Work to be completed: Word for word, copy every line of the data.

Saved data entries
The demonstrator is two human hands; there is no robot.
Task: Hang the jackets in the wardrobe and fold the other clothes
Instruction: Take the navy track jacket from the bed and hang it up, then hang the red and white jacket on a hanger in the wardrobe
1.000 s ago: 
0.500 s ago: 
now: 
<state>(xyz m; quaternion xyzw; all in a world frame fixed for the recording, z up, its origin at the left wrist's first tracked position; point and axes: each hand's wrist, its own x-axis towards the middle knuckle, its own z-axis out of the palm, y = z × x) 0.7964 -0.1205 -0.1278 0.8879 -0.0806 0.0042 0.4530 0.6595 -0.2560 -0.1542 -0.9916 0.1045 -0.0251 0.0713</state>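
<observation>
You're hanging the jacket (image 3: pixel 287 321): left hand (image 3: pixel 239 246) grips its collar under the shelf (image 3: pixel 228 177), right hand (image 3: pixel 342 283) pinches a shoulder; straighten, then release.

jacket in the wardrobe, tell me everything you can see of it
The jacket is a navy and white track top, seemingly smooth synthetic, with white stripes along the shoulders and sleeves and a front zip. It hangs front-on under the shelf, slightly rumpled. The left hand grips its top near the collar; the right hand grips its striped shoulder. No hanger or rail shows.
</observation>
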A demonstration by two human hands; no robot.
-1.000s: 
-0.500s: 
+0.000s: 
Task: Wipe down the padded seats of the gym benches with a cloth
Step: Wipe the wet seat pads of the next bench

Task answer:
The demonstrator is two human hands; there is no robot.
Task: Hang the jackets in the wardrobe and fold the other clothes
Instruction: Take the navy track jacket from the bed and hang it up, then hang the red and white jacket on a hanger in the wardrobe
1.000 s ago: 
0.500 s ago: 
now: 
<state>(xyz m; quaternion xyzw; all in a world frame fixed for the recording, z up, its origin at the left wrist's first tracked position; point and axes: each hand's wrist, its own x-axis towards the middle knuckle, its own z-axis out of the palm, y = z × x) 0.7964 -0.1205 -0.1278 0.8879 -0.0806 0.0042 0.4530 0.6595 -0.2560 -0.1542 -0.9916 0.1045 -0.0251 0.0713</state>
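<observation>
You're hanging the jacket (image 3: pixel 287 321): left hand (image 3: pixel 239 246) grips its collar under the shelf (image 3: pixel 228 177), right hand (image 3: pixel 342 283) pinches a shoulder; straighten, then release.

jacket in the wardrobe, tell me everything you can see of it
The jacket is a navy and white track top, seemingly smooth synthetic, with white stripes along the shoulders and sleeves and a front zip. It hangs front-on under the shelf, slightly rumpled. The left hand grips its top near the collar; the right hand grips its striped shoulder. No hanger or rail shows.
</observation>
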A demonstration by two human hands; no robot.
-1.000s: 
-0.500s: 
+0.000s: 
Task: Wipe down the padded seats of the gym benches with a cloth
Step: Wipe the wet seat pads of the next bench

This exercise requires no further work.